Quantum Behavior of 'Superatoms'?
That's what's promised for today's lecture in the Nobel Laureate Lecture Series. Not the behavior, but the explanation. Here's a foretaste from Wieman's "Abstract of the Lecture":
"The BEC state is a novel form of matter in which a large number of atoms lose their individual identities and behave as a single quantum entity, the 'superatom.' The entity is the atom analogue to laser light, and, although large enough to be easily seen and manipulated, exhibits the nonintuitive behavior normally important only at much tinier scales."
Wikipedia has a stub on the superatom, but it doesn't say a lot -- and nothing about the quantum weirdness alluded to by Wieman. But Wikipedia's article on the Bose-Einstein Condensate notes this intriguing suggestion:
"A rotating Bose-Einstein condensate could be used as a model black hole, allowing light to enter but not to escape."

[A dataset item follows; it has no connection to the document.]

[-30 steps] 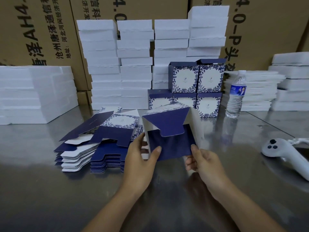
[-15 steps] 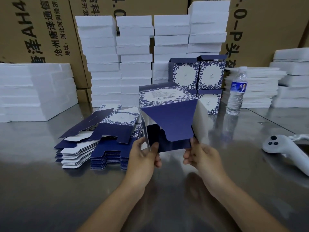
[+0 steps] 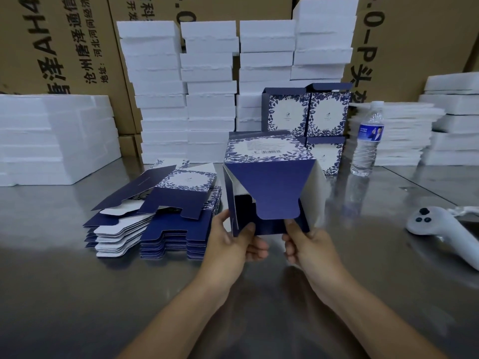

But if rotating superatoms can act like black holes, wouldn't that imply that with superstoms, even quantum mechanics can break down, as noted in this Wikipedia article:
"Most physicists believe that quantum mechanics provides a correct description for the physical world under almost all circumstances. It seems likely that quantum mechanics fails in the vicinity of black holes."
Just an 'intuitive' hunch of mine. Should I ask Wieman -- even at the risk of embarrassment?